The song
“Take It Easy” was the Eagles first single and a bona fide hit that has stood the test of time. Not a bad way to kick off a 40+ year musical career. It doesn’t hurt when one of rock’s great songwriters, Jackson Browne, gives it to you. Browne and Eagles’ frontman Glenn Frye were friends and neighbors in the early 1970s in Los Angeles. According to Browne, Frye heard the song as Browne was in the process of writing it and loved it. But it wasn’t finished and Browne was struggling with the second verse which famously begins, “I was standin’ on the corner in Winslow, Arizona.” After hearing Browne tell this story of his car breaking down on Route 66, leaving him stranded in the small Arizona city. Browne recalled a woman in a Toyota pickup driving past, checking him out. Taking a little poetic license Frye wrote the next line, “It’s a girl, my lord, in a flatbed Ford slowin’ down to take a look at me.” Unfortunately for Toyota their name doesn’t rhyme with “lord.”

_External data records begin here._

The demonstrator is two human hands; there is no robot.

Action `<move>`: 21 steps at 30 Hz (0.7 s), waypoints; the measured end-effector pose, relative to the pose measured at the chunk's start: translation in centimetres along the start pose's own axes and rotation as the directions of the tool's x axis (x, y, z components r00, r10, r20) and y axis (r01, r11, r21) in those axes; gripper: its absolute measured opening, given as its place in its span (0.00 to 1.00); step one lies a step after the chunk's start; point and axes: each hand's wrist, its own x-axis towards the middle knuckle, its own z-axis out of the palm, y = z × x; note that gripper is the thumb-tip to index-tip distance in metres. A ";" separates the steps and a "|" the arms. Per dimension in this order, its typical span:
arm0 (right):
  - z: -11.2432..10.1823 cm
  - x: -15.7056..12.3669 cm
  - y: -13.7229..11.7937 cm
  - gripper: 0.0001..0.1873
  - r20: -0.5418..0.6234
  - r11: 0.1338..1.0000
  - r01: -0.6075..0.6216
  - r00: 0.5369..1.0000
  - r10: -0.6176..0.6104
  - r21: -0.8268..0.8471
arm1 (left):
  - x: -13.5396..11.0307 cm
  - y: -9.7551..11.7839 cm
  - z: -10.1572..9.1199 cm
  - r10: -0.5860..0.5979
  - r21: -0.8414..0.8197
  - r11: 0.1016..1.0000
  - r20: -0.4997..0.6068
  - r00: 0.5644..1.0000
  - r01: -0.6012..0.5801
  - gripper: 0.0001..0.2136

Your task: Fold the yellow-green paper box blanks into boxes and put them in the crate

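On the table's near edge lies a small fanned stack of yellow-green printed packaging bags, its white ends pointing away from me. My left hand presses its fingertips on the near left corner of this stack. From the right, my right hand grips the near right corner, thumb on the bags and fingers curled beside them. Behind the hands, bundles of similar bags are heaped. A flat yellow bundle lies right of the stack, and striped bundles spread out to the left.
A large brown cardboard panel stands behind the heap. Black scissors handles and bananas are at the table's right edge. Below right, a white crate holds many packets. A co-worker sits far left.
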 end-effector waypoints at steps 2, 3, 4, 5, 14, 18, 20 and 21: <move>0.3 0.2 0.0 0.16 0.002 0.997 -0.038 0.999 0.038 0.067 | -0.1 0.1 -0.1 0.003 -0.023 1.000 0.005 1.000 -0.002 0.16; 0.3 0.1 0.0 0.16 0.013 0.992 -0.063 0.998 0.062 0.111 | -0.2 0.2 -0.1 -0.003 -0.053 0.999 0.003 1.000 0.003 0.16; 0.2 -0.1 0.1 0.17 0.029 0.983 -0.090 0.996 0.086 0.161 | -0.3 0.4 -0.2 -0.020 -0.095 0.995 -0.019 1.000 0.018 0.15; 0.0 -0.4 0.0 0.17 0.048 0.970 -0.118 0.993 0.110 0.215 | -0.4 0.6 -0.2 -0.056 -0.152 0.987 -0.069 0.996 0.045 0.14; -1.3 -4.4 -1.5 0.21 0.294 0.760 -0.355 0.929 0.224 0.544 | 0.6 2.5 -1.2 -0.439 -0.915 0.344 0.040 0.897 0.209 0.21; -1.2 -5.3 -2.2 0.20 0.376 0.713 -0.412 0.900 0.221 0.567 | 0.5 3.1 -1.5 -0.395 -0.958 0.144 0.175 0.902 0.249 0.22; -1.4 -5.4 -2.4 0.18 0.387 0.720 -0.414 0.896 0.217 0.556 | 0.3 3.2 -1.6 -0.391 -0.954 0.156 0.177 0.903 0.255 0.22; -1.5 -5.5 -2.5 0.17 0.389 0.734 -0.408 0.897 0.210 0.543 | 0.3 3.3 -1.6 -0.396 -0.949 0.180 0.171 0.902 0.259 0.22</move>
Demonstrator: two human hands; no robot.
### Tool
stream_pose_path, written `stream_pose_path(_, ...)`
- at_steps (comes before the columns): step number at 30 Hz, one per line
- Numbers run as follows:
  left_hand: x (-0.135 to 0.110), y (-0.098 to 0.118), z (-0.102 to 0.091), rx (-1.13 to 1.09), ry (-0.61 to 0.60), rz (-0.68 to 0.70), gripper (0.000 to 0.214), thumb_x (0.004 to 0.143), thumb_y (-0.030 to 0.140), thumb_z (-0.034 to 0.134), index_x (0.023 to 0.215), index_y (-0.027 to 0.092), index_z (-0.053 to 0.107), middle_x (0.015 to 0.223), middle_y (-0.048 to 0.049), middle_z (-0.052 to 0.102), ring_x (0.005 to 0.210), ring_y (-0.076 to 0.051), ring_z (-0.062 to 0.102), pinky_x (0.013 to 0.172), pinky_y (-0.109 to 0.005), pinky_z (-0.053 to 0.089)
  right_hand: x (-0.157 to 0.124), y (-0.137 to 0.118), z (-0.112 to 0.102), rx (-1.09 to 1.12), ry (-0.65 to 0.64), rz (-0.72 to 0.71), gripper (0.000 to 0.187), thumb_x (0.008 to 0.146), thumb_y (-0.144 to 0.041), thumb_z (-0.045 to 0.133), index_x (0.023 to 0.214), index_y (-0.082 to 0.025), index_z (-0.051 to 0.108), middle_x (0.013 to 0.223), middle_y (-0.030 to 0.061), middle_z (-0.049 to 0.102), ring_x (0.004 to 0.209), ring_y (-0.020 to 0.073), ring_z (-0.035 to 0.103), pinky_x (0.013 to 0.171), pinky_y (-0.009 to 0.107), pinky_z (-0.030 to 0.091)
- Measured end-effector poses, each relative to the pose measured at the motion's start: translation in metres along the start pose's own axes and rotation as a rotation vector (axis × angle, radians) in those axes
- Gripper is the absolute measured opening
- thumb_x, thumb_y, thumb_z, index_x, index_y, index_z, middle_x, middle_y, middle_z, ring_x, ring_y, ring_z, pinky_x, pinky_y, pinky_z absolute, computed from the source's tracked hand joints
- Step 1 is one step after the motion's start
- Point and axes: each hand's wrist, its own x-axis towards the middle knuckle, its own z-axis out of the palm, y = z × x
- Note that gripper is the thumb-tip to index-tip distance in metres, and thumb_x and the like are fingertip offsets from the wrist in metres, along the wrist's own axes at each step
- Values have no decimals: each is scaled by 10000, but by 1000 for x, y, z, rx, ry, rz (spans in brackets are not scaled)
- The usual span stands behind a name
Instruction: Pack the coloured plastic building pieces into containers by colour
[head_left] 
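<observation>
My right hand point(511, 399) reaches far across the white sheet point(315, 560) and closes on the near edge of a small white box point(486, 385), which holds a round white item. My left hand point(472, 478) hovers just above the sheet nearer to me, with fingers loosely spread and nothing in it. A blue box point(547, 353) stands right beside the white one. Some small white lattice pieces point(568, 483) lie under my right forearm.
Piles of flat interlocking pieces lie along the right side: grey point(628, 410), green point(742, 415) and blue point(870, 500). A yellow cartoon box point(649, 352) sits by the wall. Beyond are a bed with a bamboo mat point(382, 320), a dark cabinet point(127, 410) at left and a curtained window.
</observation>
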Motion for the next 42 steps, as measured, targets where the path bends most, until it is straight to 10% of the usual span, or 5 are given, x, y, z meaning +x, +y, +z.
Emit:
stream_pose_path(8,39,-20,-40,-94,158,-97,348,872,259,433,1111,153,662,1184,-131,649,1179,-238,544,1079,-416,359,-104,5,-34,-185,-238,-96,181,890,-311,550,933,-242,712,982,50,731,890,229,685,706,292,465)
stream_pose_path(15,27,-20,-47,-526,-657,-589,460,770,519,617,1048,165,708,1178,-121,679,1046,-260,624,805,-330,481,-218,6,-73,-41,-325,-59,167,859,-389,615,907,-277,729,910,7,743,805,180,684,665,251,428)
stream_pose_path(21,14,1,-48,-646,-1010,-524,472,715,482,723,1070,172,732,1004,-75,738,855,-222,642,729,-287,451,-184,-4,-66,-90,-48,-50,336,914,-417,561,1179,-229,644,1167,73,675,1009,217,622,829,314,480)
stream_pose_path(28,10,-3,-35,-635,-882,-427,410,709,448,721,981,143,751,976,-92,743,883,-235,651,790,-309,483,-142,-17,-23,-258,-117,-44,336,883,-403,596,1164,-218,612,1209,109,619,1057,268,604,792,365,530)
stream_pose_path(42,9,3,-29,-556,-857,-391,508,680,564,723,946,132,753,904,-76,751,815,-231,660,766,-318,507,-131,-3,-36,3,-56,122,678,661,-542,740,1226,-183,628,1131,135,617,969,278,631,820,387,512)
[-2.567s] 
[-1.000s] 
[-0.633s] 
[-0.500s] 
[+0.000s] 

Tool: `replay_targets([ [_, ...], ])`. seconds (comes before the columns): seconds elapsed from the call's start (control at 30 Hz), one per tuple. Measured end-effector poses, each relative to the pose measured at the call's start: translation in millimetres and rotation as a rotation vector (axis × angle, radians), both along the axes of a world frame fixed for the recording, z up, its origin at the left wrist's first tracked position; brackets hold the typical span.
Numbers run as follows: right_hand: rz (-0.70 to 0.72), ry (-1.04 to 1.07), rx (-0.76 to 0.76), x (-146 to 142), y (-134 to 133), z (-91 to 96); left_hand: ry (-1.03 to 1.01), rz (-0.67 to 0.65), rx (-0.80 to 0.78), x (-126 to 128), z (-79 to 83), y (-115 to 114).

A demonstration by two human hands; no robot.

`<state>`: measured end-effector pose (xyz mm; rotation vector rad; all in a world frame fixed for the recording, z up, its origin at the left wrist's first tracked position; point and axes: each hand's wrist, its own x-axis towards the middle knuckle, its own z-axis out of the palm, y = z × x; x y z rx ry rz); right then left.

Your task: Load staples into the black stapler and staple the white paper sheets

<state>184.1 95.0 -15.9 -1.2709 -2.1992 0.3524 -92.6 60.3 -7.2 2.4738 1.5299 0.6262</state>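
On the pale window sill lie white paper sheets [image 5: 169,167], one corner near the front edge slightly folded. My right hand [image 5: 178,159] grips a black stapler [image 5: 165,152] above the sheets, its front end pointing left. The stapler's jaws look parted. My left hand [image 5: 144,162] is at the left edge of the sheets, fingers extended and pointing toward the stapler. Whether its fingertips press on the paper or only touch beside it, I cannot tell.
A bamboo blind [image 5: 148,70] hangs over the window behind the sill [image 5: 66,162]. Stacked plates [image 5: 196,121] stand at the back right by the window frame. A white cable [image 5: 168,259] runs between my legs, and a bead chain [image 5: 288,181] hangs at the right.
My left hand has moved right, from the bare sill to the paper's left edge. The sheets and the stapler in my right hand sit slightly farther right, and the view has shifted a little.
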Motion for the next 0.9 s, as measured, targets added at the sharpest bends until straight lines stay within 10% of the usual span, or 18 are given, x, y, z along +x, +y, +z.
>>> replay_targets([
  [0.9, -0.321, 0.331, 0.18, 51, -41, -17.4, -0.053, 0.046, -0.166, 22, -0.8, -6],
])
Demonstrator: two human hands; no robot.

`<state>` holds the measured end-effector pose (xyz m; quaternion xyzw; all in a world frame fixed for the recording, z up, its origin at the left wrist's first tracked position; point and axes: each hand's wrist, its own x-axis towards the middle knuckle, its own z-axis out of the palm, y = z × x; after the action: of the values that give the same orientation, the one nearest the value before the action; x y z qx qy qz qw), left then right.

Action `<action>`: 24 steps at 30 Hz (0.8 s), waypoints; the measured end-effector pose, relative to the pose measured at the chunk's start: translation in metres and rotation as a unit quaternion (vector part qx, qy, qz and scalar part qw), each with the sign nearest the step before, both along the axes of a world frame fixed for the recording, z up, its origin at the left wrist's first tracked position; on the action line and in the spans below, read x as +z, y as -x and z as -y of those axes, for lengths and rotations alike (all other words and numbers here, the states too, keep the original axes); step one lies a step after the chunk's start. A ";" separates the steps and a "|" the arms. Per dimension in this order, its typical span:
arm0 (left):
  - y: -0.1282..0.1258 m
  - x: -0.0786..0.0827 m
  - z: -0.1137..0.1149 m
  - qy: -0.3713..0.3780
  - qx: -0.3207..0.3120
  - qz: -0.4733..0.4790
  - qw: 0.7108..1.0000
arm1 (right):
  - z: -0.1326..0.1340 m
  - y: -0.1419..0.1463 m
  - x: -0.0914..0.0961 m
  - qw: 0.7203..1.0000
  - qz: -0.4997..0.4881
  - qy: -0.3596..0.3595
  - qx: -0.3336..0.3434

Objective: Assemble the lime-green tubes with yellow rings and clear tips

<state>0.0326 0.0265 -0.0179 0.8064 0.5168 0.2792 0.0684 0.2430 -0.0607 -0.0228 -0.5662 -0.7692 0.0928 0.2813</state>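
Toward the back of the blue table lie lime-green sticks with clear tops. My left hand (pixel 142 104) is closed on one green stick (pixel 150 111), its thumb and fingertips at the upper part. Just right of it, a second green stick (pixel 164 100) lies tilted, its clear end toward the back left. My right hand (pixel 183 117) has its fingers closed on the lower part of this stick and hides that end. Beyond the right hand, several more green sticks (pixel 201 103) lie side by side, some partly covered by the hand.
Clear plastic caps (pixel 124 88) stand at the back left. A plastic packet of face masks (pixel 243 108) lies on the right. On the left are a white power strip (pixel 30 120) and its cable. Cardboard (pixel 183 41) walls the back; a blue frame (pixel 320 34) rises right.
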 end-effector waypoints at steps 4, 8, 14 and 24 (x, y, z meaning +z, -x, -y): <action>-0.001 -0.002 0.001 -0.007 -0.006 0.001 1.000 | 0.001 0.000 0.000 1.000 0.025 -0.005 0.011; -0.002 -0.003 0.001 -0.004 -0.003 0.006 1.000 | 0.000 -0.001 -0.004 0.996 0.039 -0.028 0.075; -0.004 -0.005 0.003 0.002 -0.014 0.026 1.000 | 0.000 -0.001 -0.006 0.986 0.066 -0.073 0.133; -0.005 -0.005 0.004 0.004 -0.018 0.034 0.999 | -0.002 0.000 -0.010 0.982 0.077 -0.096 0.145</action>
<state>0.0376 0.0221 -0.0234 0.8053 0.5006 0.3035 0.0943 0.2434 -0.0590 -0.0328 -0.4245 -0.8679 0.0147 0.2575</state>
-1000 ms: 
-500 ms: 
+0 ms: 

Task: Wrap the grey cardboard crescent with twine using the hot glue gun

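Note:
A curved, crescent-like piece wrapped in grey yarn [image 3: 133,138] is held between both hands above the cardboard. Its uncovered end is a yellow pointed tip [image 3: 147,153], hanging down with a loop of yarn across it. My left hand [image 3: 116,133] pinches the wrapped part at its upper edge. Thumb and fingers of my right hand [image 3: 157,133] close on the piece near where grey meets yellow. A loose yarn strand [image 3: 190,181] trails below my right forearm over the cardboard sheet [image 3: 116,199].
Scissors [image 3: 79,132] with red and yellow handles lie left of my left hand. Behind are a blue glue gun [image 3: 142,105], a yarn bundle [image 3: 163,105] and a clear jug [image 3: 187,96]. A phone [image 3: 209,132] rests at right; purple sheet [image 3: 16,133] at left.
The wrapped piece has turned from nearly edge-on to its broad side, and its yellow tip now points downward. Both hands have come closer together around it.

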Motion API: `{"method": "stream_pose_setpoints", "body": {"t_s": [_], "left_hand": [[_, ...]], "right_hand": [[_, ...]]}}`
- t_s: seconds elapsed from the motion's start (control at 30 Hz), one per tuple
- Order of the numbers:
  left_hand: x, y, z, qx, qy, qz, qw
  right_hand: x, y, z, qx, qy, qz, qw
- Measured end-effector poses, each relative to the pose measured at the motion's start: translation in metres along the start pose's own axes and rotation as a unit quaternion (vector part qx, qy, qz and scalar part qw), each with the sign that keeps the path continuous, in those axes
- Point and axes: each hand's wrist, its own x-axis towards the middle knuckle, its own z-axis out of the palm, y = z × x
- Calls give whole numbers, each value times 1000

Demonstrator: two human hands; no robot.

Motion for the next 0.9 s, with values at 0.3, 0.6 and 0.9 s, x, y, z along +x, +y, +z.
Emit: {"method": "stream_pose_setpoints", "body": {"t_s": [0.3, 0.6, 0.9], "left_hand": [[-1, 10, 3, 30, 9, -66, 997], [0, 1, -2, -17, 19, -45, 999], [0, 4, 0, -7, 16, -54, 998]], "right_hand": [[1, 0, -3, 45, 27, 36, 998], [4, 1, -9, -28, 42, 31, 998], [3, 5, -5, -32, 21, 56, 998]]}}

Featuring layered guitars, an infectious beat, and some of the sweetest four part harmonies in rock history, Take It Easy shot all the way to number 12 on the Billboard Hot 100 chart in 1972. It remained on the charts for just 11 weeks, but its impact is still felt today not just musically, but in the guise of Standin’ On The Corner Park in Winslow, where a statue of Glenn Frye now stands and a late ’50s or 1960 Ford F-500 flatbed truck sits. The park was created in 1999 to help attract tourists to the town that fell on hard times after I-40 routed most tourist traffic a mile north of town from Old Route 66. The park features a mural by American artist, John Pugh as well as the statue of Frye by sculptor Ron Adamson that was added in 2016 shortly after Frye’s death in 2016.
The truck
While Frye never specified the year and model of the truck, creators of the park found a Ford F-500, restored it and parked it on the corner of 2nd (old Hwy 66) and Kinsley in downtown Winslow. A third generation F series, the truck was produced sometime between 1957 and 1960. Thanks to the badge on the truck’s hood, we know that it is powered by a 223 cubic inch Mileage Maker inline 6. A workhorse on farms and ranches throughout the U.S., this particular F-500 has been restored with a 12-foot steel bed and removable stakes that would have been used on a truck intended to haul hay around a ranch. Now it does an even more important job, connecting the town with its little bit of rock history and drawing tourists from all over the world.